Work to be completed> Check every line of the data for the word "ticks", and copy those that have it.

Recorded data>
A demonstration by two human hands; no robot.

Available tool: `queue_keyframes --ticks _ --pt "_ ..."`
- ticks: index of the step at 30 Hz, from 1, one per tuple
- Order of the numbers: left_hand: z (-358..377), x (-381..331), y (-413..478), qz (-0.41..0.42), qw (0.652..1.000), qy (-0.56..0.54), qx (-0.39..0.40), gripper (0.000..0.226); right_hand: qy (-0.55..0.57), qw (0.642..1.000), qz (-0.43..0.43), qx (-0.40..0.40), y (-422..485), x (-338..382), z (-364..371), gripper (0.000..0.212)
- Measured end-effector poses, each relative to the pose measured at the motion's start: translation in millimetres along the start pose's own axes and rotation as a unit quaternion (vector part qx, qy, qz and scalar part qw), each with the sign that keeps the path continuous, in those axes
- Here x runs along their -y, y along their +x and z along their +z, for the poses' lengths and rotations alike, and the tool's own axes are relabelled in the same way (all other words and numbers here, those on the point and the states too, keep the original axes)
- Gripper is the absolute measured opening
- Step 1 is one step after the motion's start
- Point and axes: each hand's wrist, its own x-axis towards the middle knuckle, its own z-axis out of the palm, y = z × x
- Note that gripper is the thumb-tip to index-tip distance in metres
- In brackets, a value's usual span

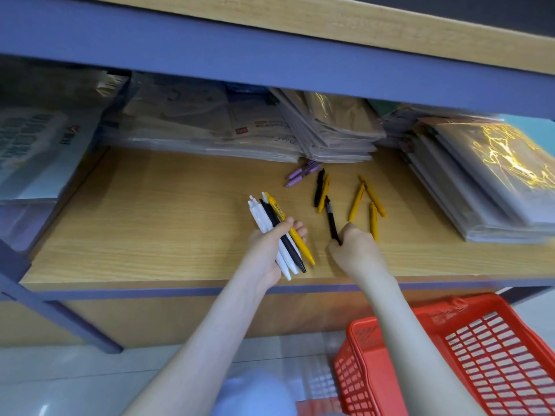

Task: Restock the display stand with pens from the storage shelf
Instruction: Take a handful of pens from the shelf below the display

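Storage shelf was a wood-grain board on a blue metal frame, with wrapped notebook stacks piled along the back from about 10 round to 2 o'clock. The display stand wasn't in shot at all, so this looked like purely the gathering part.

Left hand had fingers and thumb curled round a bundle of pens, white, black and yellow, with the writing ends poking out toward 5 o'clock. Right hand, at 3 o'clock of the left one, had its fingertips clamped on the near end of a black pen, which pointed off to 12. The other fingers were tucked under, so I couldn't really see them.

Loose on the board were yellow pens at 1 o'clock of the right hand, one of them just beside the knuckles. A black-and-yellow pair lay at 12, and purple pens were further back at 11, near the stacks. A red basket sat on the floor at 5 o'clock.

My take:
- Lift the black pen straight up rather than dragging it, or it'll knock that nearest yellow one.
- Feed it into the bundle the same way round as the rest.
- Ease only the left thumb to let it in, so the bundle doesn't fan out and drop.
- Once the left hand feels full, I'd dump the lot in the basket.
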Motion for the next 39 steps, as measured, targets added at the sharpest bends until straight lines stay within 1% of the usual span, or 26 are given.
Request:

Exercise solution>
Available tool: `queue_keyframes --ticks _ --pt "_ ..."`
- ticks: index of the step at 30 Hz, from 1, one per tuple

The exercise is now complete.